The Yankees bench looks on in the ninth inning in...

The Yankees bench looks on in the ninth inning in Game 1 of the ALCS at Minute Maid Park in Houston on Oct. 19, 2022. Credit: Newsday/Thomas A. Ferrara

 HOUSTON

The day after a giddy Bronx celebration, the champagne rinsed away less than 24 hours earlier, the Yankees returned to a harsh reality in Game 1 of the ALCS at Minute Maid Park.

They still can’t beat the Astros.

And this time, coming off the exhausting series win over the pesky Guardians, the Yankees weren’t exactly at their best, either. Out of high-leverage relievers, and switching to a rusty Matt Carpenter in the DH spot, manager Aaron Boone was left trying to topple the AL’s top seed with leaps of faith and a lucky punch.

That’s not going to work against these Astros. Despite a roster makeover, and a new lineup twist that featured Giancarlo Stanton playing leftfield for the first time in nearly three months, it was the same lousy feeling for the Yankees in a 4-2 opening loss.

Stop us if you’ve heard this one before. The ageless Justin Verlander shook off some early traffic to strike out 11 over six innings (103 pitches) and the Yankees whiffed 17 times overall, including seven combined Ks from Carpenter and Josh Donaldson.

What made things worse was the Astros outmuscling the Yankees at their own power game — and feasting on Boone’s meager bullpen options to do so. Yuli Gurriel and Chas McCormick both went deep off Clarke Schmidt in the sixth inning and Jeremy Pena took Frankie Montas off the train tracks in leftfield to open the seventh.

So why was Schmidt being trusted to keep the Astros in check? And what the heck was Montas, a starter-by-trade, doing in a high-leverage spot after not pitching in three weeks due to a shoulder injury? Boone even used Miguel Castro (remember him?) for the eighth.

The short answer for those moves is that basically everyone else was burned out from surviving the Guardians — Wandy Peralta, Clay Holmes, Jonathan Loaisiga. It was akin to the Yankees fighting the Astros with a pitching arm tied behind their back, and Minute Maid Park in the ALCS, isn’t the most opportune time for experimentation.
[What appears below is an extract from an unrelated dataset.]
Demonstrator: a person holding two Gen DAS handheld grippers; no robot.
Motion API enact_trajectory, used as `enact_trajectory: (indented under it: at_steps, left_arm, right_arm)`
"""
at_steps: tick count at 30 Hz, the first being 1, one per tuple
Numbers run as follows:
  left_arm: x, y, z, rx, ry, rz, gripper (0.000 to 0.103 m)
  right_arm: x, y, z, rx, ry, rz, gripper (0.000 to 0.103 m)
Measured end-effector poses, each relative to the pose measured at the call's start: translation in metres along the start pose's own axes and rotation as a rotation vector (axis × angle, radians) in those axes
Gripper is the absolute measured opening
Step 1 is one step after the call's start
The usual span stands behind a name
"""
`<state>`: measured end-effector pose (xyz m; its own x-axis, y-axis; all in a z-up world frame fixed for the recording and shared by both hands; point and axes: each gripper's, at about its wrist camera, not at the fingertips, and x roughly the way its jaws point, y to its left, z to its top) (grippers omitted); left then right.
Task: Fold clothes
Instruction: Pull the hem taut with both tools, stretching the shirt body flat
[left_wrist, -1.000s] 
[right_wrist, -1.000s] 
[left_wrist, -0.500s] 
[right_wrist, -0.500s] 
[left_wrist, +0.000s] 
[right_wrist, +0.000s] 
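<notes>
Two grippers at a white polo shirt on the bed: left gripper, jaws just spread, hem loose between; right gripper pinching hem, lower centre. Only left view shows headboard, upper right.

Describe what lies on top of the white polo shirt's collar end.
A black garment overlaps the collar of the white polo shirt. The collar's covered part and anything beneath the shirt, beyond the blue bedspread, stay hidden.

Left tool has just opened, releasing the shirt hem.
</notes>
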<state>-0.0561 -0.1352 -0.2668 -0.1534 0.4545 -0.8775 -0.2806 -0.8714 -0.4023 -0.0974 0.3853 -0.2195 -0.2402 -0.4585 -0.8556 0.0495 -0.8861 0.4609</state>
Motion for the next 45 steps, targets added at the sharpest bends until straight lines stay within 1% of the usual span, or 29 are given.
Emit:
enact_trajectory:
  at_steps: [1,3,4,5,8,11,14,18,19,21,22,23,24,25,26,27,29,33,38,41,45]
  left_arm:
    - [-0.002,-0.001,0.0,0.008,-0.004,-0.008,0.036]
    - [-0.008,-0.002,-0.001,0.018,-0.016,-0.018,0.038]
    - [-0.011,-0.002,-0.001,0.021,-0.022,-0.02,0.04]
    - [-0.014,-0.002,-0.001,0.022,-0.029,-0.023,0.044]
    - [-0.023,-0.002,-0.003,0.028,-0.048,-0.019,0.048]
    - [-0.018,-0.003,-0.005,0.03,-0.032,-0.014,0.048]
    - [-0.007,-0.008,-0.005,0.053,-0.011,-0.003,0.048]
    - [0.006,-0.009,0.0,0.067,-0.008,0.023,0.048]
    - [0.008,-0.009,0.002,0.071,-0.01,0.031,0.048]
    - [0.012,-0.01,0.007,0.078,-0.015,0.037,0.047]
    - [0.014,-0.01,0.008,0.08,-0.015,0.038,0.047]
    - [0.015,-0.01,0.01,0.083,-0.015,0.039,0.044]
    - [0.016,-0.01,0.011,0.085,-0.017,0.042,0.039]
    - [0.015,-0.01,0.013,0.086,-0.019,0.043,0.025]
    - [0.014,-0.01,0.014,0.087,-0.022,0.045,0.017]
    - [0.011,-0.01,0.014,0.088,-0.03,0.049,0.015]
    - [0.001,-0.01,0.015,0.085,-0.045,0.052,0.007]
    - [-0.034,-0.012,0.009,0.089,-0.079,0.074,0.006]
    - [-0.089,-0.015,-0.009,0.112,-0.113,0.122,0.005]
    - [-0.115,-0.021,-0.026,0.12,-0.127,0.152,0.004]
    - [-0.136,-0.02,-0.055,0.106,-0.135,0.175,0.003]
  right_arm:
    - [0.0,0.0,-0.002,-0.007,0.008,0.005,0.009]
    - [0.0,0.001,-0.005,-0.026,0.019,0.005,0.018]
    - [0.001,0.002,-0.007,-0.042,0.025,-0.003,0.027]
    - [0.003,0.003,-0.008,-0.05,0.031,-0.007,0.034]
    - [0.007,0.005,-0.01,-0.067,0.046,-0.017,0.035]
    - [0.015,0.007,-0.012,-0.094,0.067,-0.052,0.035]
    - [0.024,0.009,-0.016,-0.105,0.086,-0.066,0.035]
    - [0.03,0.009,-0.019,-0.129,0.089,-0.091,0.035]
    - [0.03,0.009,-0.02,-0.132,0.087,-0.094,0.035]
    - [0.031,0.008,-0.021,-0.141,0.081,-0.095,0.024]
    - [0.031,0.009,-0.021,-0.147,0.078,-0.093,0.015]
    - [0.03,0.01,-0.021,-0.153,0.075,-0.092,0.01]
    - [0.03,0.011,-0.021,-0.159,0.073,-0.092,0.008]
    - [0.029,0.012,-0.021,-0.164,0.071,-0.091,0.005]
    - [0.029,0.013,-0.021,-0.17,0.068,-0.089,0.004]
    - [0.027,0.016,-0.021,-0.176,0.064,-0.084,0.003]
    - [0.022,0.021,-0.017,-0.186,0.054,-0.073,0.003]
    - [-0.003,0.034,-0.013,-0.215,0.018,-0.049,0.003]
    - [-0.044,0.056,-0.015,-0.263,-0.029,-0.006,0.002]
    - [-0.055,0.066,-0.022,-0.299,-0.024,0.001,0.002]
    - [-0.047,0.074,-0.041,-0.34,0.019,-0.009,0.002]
“You’re hoping to carve out some roles for guys and obviously we’re in a situation with what we just went through where the guys we’ve leaned on heavily are going to be more in winning situations [for Wednesday],” Boone said. “So we knew it was going to be a slog kind of getting through those middle innings.
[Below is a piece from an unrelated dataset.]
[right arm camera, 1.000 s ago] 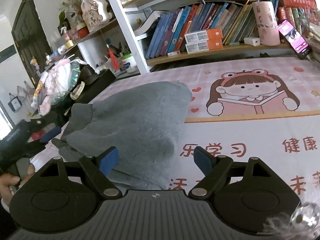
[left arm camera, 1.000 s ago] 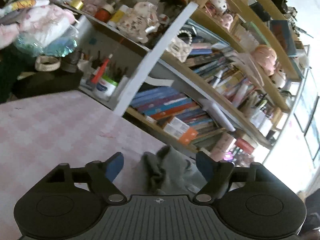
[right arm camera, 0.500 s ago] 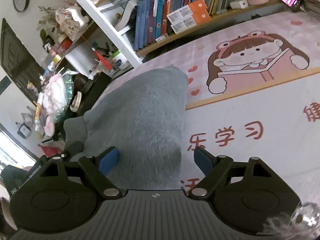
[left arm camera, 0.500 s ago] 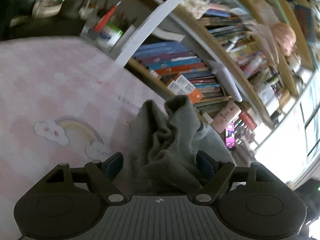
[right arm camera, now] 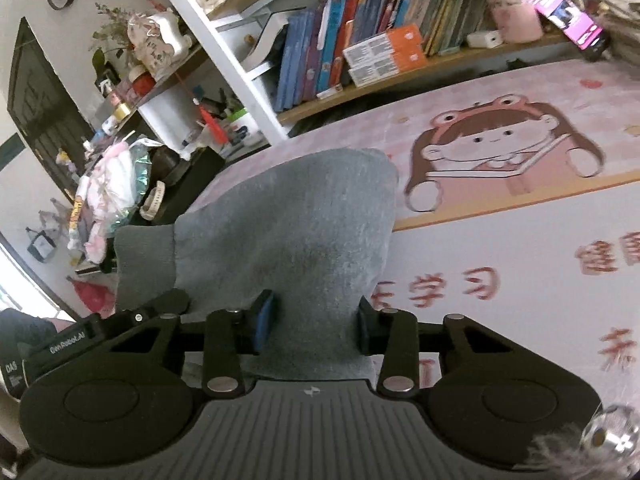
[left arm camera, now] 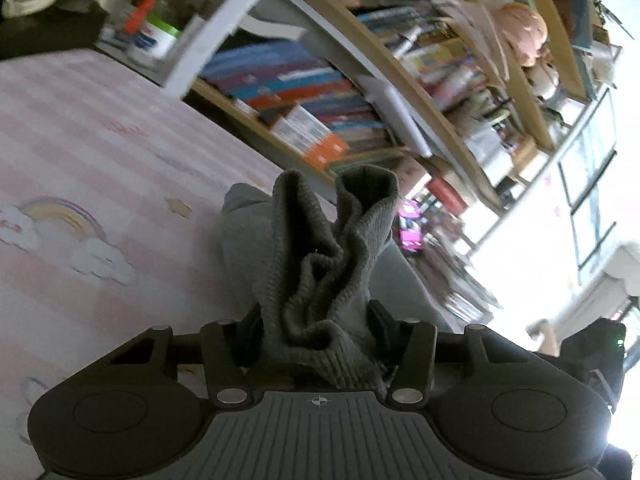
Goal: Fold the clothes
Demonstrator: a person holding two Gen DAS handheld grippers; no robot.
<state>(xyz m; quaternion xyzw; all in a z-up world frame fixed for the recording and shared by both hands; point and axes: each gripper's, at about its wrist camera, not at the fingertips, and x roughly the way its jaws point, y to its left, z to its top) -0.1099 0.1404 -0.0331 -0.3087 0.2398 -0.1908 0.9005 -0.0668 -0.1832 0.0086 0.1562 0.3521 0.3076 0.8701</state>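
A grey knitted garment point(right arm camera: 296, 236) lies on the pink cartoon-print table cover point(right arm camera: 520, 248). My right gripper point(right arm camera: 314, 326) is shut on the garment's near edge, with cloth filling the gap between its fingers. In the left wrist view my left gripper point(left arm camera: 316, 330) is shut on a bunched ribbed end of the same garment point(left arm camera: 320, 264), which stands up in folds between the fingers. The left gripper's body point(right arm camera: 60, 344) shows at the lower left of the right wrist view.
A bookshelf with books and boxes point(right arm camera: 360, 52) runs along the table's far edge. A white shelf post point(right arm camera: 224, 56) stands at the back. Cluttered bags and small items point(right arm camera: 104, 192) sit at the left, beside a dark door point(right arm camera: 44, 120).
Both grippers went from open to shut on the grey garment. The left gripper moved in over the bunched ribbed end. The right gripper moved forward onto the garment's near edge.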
“It was good to see Clarke come in in some traffic in as tough a situation as you can be in in the middle of their lineup and get through it. But then the two-strike mistakes hurt him. Frankie hangs the breaking ball to Peña there. The good thing about it is he answered right back with the heart of their order and I thought executed well.”

That’s Boone. The king of silver linings. The Astros play pinball with his bullpen, turning a 1-1 tie into an 0-1 series deficit on three violent swings, and Boone makes sure to pump up his bruised relievers anyway. Schmidt took a blowtorch to the game by hanging an 0-and-2 slider to Gurriel leading off the sixth inning. He launched it into the Crawford Boxes atop the leftfield out-of-town scoreboard. One out later, with the sellout crowd of 41,487 still buzzing, the No. 8 hitter Chas McCormick smacked a flat sinker over the right-centerfield wall.
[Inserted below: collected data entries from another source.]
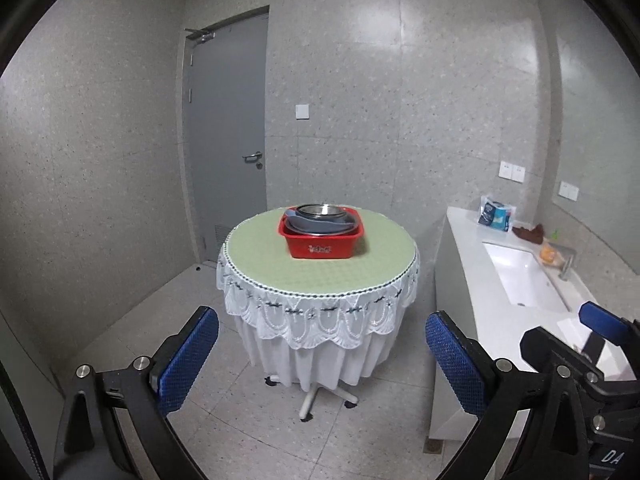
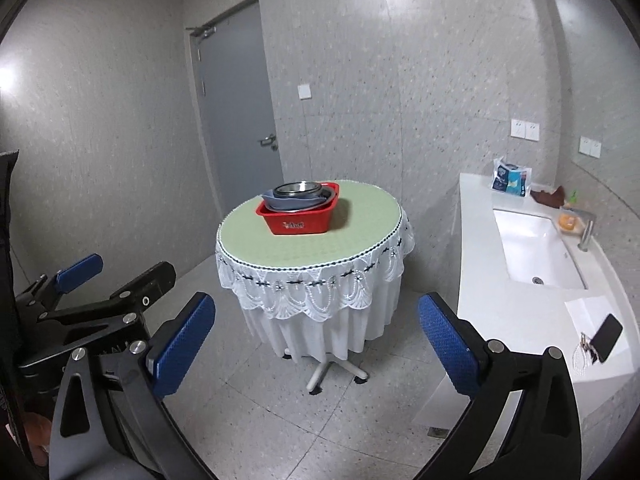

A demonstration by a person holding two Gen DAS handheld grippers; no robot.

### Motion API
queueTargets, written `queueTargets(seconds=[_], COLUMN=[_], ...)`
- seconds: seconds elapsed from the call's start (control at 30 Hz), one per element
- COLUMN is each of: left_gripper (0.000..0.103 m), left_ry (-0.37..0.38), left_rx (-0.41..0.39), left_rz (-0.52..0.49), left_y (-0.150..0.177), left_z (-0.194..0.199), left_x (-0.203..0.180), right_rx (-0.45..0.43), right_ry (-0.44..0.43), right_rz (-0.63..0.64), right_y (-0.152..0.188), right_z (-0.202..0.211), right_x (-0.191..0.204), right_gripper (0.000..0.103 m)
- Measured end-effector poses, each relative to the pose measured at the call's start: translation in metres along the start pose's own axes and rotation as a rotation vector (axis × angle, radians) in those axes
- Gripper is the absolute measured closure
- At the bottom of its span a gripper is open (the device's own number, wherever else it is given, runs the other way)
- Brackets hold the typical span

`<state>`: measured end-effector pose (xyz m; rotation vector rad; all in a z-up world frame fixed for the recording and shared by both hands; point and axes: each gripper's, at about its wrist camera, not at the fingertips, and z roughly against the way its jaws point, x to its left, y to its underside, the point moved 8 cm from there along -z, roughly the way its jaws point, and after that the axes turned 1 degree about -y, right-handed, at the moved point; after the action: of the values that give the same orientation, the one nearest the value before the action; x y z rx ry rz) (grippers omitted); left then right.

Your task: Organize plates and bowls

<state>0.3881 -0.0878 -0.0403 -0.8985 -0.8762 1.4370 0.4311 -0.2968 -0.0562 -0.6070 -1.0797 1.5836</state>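
Observation:
A red plastic basin [image 1: 325, 246] stands on the round table [image 1: 316, 276] with a green top and white lace skirt. Inside it are a grey plate or dish [image 1: 316, 224] and a steel bowl [image 1: 322, 211] stacked on top. The right wrist view shows the same basin [image 2: 300, 222], grey dish [image 2: 292, 201] and steel bowl [image 2: 298, 189]. My left gripper [image 1: 322, 356] is open and empty, well short of the table. My right gripper [image 2: 316, 344] is open and empty, also short of the table. The left gripper shows at the left of the right wrist view [image 2: 120, 276].
A white counter [image 2: 520, 312] with a sink [image 2: 536, 244] runs along the right wall. On it lie a phone [image 2: 606, 338], keys, paper, a tissue pack [image 2: 510, 178] and a brown cloth. A grey door [image 1: 228, 140] stands behind the table. The floor is tiled.

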Motion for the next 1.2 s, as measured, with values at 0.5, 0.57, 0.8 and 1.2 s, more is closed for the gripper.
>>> queueTargets(seconds=[0.5,0.57,0.8,1.2], left_gripper=[0.001,0.001,0.001,0.001], left_ry=[0.050,0.055,0.062,0.079], left_rx=[-0.014,-0.016,-0.039,-0.082], left_rz=[-0.035,-0.034,-0.033,-0.036], left_y=[0.047,0.052,0.060,0.067], left_z=[0.098,0.108,0.134,0.144], left_x=[0.124,0.138,0.176,0.206], right_rx=[-0.060,-0.065,-0.091,-0.126], right_ry=[0.085,0.096,0.117,0.140], right_rz=[-0.054,-0.055,-0.033,-0.011], right_y=[0.057,0.063,0.072,0.077], right_z=[0.064,0.070,0.086,0.101], right_x=[0.111,0.121,0.142,0.153], right_gripper=[0.000,0.000,0.000,0.000])
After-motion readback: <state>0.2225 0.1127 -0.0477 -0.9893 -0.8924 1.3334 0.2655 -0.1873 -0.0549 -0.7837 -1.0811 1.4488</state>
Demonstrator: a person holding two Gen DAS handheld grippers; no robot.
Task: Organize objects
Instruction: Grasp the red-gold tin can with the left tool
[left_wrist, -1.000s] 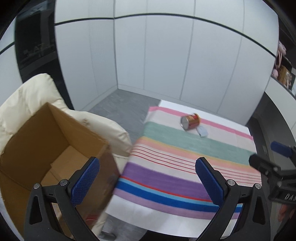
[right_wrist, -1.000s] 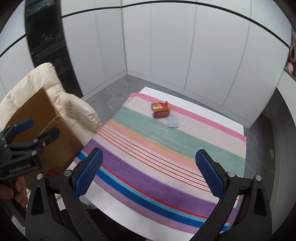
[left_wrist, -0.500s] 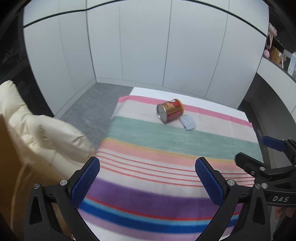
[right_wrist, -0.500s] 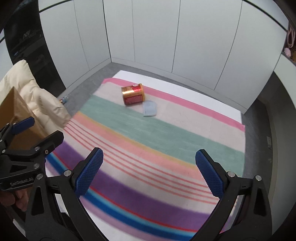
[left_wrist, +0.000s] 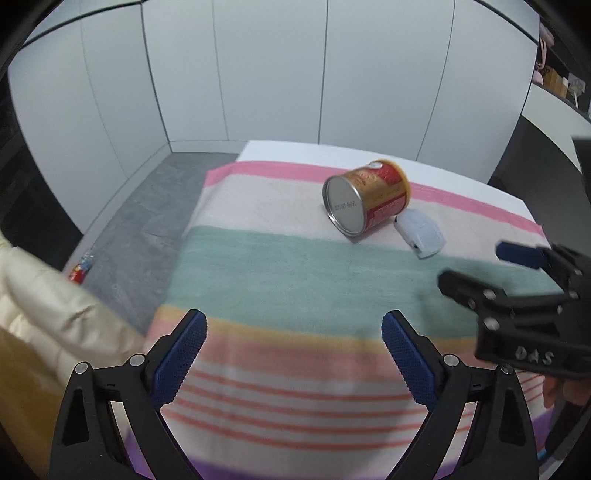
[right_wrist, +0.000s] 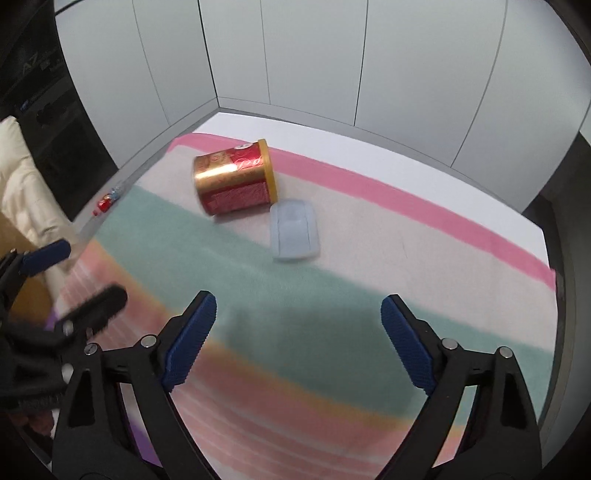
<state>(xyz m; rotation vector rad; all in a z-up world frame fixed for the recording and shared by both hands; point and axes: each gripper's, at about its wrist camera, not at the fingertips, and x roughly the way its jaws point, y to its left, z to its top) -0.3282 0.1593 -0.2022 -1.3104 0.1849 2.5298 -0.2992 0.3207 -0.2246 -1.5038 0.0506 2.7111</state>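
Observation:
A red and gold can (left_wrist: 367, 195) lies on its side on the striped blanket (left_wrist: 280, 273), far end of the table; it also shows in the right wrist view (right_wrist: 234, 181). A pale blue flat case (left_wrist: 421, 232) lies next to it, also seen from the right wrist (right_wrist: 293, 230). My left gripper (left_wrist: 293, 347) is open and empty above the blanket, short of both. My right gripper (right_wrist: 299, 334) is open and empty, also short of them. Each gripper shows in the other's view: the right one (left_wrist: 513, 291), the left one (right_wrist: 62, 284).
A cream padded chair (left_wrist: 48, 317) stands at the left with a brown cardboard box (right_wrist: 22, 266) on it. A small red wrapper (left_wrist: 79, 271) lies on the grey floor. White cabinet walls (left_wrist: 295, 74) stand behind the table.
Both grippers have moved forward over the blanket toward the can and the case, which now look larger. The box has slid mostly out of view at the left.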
As for Montas, freshly added to the ALCS roster, the third pitch of his return was a slider up to Pena — the same young shortstop prototype the Yankees are dreaming on — hammered it off the train tracks high above leftfield to put the Astros up, 4-1.

The Astros’ indoor fireworks display made Wednesday’s result that much more demoralizing for the Yankees, who where outmuscled at their own game. Harrison Bader won the longest drive contest — his second-inning homer off Verlander traveled 411 feet, and it was his fourth in six playoffs games this month. Rizzo also went deep into the Astros’ bullpen with two outs in the eighth, but unlike the Yankees, Houston’s relief corps held together long enough.

With the tying runs on in the eighth inning, closer Ryan Pressly struck out Carpenter, who whiffed for the fourth time and did not provide the boost at DH the Yankees were shooting for by moving Stanton back to leftfield for his first appearance there since July 21. The Yankees got all they could have hoped for from Jameson Taillon, the default starter for Game 1, in getting into the fifth inning with the score tied. But it’s going to take more than adrenaline and silver linings to knock off their AL nemesis.

“After nine innings, you have to sit back and ask yourself, did we do enough as a team to put ourselves in a position to win a baseball game,” Bader said. “And quite frankly, I think we did. It just didn’t shake out our way. But moving forward, it’s a seven-game set for a reason.”

That format hasn’t helped much historically against the Astros, who have eliminated the Yankees three times in the last seven seasons. And Wednesday’s Game 1 loss felt too much like a disturbing continuation of that trend.